What made you decide to spend a year studying abroad?
It was an opportunity to have a structured chance to live in another place. You can experience another culture, but there are support networks in place to fall back on as well as an organised student life. It’s an easier, safer and – to be honest – less daunting way of traveling. The timetable for the year is set out for you, so you’re not just turning up in another country and seeing where it takes you. Although that can be exciting, it was preferable for me to have a structure in place. Also, it was much easier in terms of getting a visa.
Why did you choose Australia?
I considered Australia because I’ve always loved it. My mum lived there and my brother was born there. I’d been there on my gap year and wanted to see more of it. It’s a completely different year abroad to the European experience. It’s all about the outback and the chance to explore a different hemisphere. I knew I would not have this opportunity again, particularly as I had the support of student finance. You don’t pass up a chance like that.
I’ve always had itchy feet. The world is a big place and I wanted to see it. I wanted to test myself. I’ve always tried to have a lot of control over my life, so I wanted to develop and ease up a little bit and this felt like the perfect opportunity. It’s good to put yourself in situations where you can’t plan everything. By not being able to plan, you open yourself up to a range of new experiences and people. By deciding to go I was throwing myself in at the deep end, but in a way that had the safeguards of a support network.
How did the University of Western Australia compare to Exeter?
Both are amazing, but in different ways. I preferred Exeter in terms of academic standard, but I preferred UWA’s more innovative styles of teaching. One of my modules substituted a seminar for an online forum every other week. This was designed to help people who didn’t have confidence to speak in class. Not having the pressure to speak was really great and was more rewarding for class as a whole.

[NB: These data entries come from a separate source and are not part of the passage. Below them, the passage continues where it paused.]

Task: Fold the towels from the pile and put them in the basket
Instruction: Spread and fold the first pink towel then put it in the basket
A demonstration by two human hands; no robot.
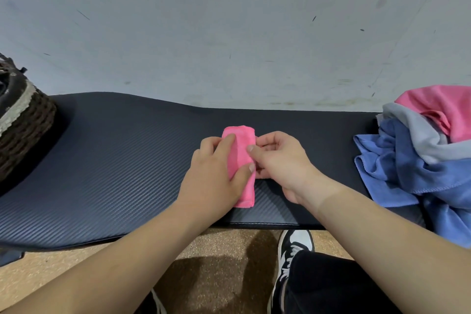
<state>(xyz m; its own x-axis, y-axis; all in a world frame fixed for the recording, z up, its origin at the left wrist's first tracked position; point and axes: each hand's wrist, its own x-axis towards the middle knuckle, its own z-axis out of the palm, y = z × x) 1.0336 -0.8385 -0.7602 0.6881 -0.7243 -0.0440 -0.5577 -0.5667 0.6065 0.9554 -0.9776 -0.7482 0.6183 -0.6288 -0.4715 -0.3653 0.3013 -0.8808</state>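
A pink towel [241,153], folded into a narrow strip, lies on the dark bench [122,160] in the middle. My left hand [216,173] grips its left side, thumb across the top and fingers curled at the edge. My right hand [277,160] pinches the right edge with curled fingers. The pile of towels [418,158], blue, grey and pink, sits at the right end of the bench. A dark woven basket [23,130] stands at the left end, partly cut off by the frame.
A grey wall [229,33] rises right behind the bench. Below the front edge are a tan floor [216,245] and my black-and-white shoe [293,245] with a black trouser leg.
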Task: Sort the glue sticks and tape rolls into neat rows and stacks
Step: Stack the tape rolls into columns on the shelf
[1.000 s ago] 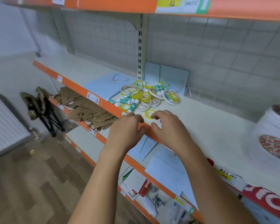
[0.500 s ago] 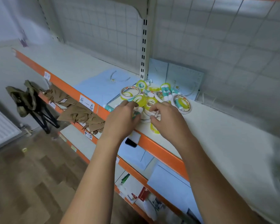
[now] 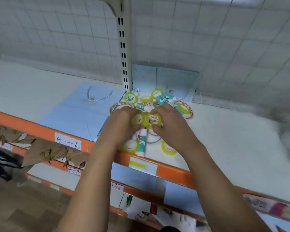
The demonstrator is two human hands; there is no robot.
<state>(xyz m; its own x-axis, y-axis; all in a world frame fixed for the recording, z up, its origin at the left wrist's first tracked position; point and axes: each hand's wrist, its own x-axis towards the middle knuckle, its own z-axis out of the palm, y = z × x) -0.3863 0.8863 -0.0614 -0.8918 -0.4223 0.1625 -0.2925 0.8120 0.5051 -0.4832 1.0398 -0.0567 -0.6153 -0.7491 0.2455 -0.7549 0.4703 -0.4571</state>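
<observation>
A jumbled pile of yellow tape rolls and teal-and-white glue sticks lies on the white shelf (image 3: 224,139). My left hand (image 3: 122,124) grips a yellow tape roll (image 3: 137,119) in the middle of the pile. Right beside it, my right hand (image 3: 169,124) closes on a second yellow tape roll (image 3: 155,118); the two rolls touch. A glue stick (image 3: 141,143) lies below my hands, with more tape rolls (image 3: 168,148) near the shelf's front edge. Behind my hands are other glue sticks (image 3: 163,98) and a large tape ring (image 3: 182,108).
A light blue paper bag (image 3: 77,113) lies flat left of the pile, and blue cards (image 3: 174,82) lean on the wire back wall. The orange shelf edge (image 3: 171,171) carries labels. Brown paper items (image 3: 40,148) sit on the lower shelf at left.
The view came closer and tilted down. Both hands went from the shelf's front edge into the pile and closed on two yellow tape rolls.
</observation>
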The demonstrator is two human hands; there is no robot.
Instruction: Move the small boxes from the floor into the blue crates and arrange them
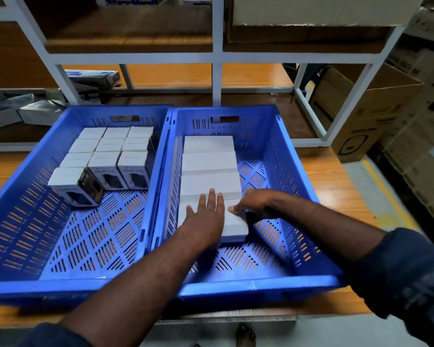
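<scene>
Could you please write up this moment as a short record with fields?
Left crate: ten small printed boxes, packed toward its far right corner
Right crate: four white boxes in a column near its left wall
Left hand: flat on the nearest white box
Right hand: grips that box's right edge
Support: wooden table

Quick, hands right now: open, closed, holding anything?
Left hand: open, fingers straight, pressing flat on the nearest white box.
Right hand: curled round that box's right edge, gripping it.
</scene>
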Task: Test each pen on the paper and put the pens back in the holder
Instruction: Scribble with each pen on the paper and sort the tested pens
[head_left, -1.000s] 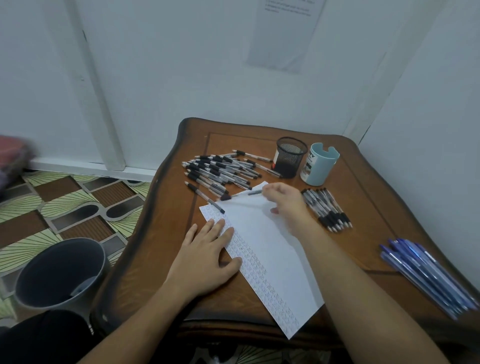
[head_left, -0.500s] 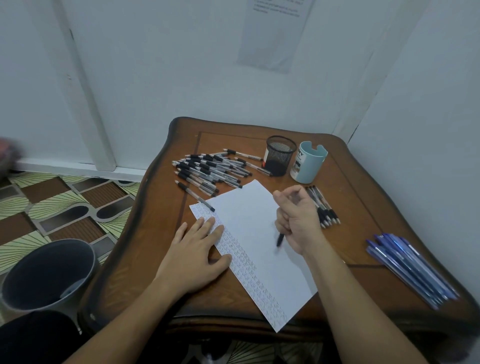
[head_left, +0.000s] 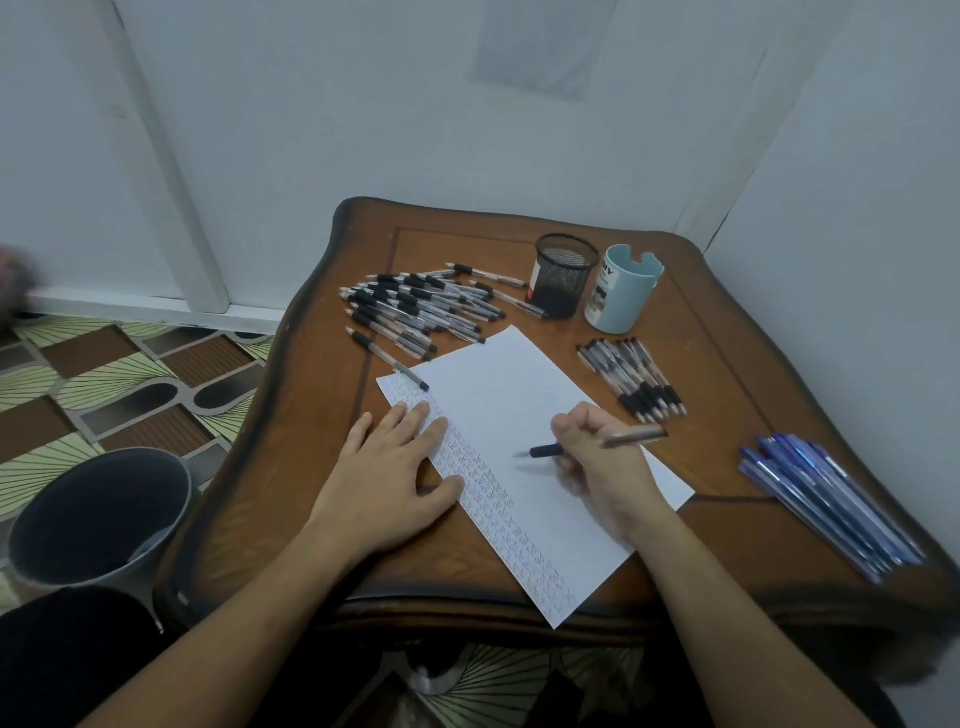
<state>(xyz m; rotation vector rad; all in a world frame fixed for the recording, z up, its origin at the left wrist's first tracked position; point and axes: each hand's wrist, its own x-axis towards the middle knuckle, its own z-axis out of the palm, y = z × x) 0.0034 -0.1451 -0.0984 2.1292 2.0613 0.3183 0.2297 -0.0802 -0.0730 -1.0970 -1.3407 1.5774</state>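
Your left hand (head_left: 395, 467) lies flat with straight fingers on the paper (head_left: 511, 384) at its marked edge, your right hand (head_left: 602, 467) grips the pen (head_left: 545, 450), tip over the blank middle: press lightly, stroke short, pin the paper firmly.

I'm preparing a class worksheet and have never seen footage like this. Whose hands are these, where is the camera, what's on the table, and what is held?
No machine here: a person works with bare hands, filmed by one head-worn camera looking down. The left hand lies flat on the edge of the paper; the right hand grips a pen, tip over the sheet. On the table lie a heap of black pens, a smaller row, blue pens, a mesh holder and a pale blue cup.
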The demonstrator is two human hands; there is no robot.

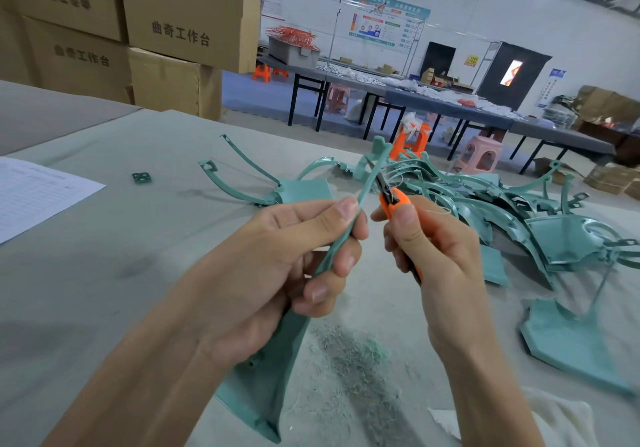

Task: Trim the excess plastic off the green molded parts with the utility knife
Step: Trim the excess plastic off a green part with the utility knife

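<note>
Left hand (277, 266) grips green part (266, 384), right hand (436, 249) clutches knife (393, 204); shavings (349, 353) litter the counter (104, 273) beneath, boxes (187, 20) beyond.

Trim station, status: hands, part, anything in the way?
Left hand grips green part by its thin arm. Right hand holds utility knife, blade at arm's edge. Shavings on table below; nothing blocking the cut.

Stacked cardboard boxes (180, 27), printed sheet (38, 193).
</note>
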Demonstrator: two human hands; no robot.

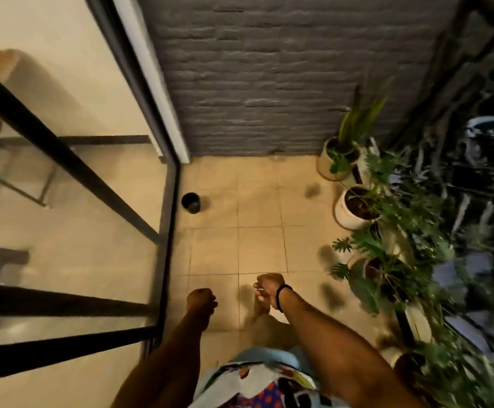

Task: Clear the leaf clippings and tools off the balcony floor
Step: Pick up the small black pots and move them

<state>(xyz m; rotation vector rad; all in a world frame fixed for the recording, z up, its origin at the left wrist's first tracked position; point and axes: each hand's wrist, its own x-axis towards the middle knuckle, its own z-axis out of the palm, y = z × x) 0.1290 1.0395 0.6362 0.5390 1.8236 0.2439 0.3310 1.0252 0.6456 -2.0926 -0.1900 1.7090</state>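
Note:
The view is blurred by motion. My left hand [201, 300] hangs over the tiled balcony floor [257, 248] as a curled fist with nothing visible in it. My right hand [267, 287], with a black band on the wrist, is curled too. A thin pale streak shows at its fingers, and I cannot tell whether that is a held thing. Dark blurry patches, possibly leaf clippings [313, 189], lie on the tiles near the pots, with more leaf clippings [332, 297] to the right of my right hand. No tool is recognisable.
A small black pot [191, 203] stands by the glass door frame [170, 231] on the left. White pots with plants [354, 207] line the right side along the railing. A grey brick wall [254, 83] closes the far end.

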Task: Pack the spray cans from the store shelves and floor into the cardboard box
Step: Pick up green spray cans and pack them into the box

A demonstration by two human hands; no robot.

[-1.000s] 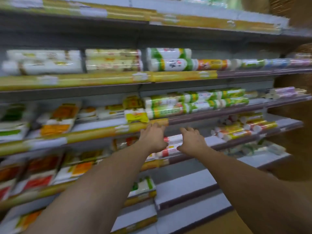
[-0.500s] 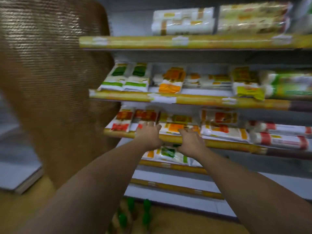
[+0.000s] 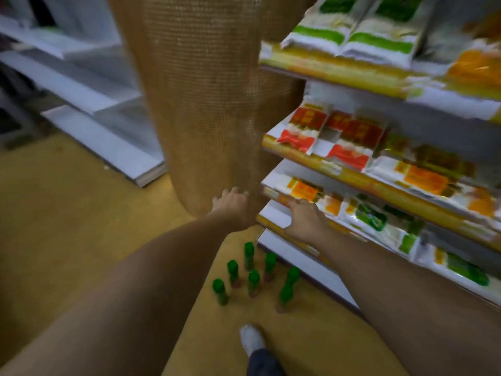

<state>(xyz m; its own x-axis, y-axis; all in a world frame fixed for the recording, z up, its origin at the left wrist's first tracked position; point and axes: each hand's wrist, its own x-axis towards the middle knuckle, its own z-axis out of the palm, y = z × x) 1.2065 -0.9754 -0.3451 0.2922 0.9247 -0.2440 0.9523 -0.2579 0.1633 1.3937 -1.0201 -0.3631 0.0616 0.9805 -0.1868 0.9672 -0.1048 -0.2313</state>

Societies were not as extensive or active as in Exeter, despite what it says in the brochure. Australian students tend to go to university close to home, so most of them live at home. Very few live in student housing, so the student body has a completely different dynamic. Australian students tend to have more of a life outside of the university, and have pre-existing social life. University is just a small part of life for Australians, rather than the bubble it is for us.
What was the social scene like in Perth?
I lived in a residential college so that was very social. I spent a lot of time with other exchange students. In terms of Australian students, everybody has ready made friendship groups so they don’t make that much effort to make friends at University. My friends were mostly international students. I did have some Australian friends who lived in colleges.
There is an organised social calendar and student hall events. Perth International was a society for all international students and they offered lots of activities and trips. I got to experience Sunday sessions, where everybody goes to a pub by the beach at 12pm on a Sunday. We would stay there all afternoon and get smashed. Of course there were lots of BBQs as well!
In terms of nightlife, everything in Perth everything shuts early, so it wasn’t much of a change from Exeter! Although there were certain places UWA students would go, there wasn’t a specific student scene.
What was the most challenging part of the year?
Probably seeing the racism that takes place in Perth against the Indigenous People and learning to deal with that. Cornwall and Exeter are not very diverse places, so while I’d always understood these issues in theory I’d never experienced it first-hand. The hardest part was understanding that by being a white, middle class student living in affluent part of Perth at good university, I was already being complicit in a racist system. That’s the thing that shocked me – I had to choose if I going to try and understand what is going on and how I could change this, or if I was just going filter it out like a lot of Australians do. All of the homeless people you see are Indigenous Australians and you can choose to look at that and not think about the reasons behind it and question it. Why are so many aboriginal people begging and so many white people walking around with money? I took Indigenous modules to try and understand this, and this meant facing unpleasant truths on daily basis. It was the hardest but best aspect of my year abroad. It made my understanding of the world more realistic and it made me develop as a person. I now understand another culture more and my everyday behaviour is better because of having undergone this experience. Now I’ve learnt about this I can do my own bit to end racism.
What’s your favourite memory from your year abroad?
When I went travelling to Central Australia and Northern territory. I went to the Kakado National Park and I stood looking out over the Arnhem Escarpment. It is an iconic landmark and I’d always wanted to go there. It’s properly in the Outback and it’s truly amazing. The experience was a childhood dream realised.
What would you say to other students considering studying abroad in Australia?
Go! 100% go! Don’t worry about the doubts you have – you’ll cope. All the clichés are so true and they’re cliché for a reason. It’s not going to be “the best” experience of your life but its going to be one of the best. It’s a chance for you to go and develop as a person, learn new stuff and to test yourself. You find out, actually, you can do it. I can sum up my whole experience with a quote from one of my favourite childhood books:
‘The brave may not live forever, but the cautious do not live at all…’ (The Princess Diaries).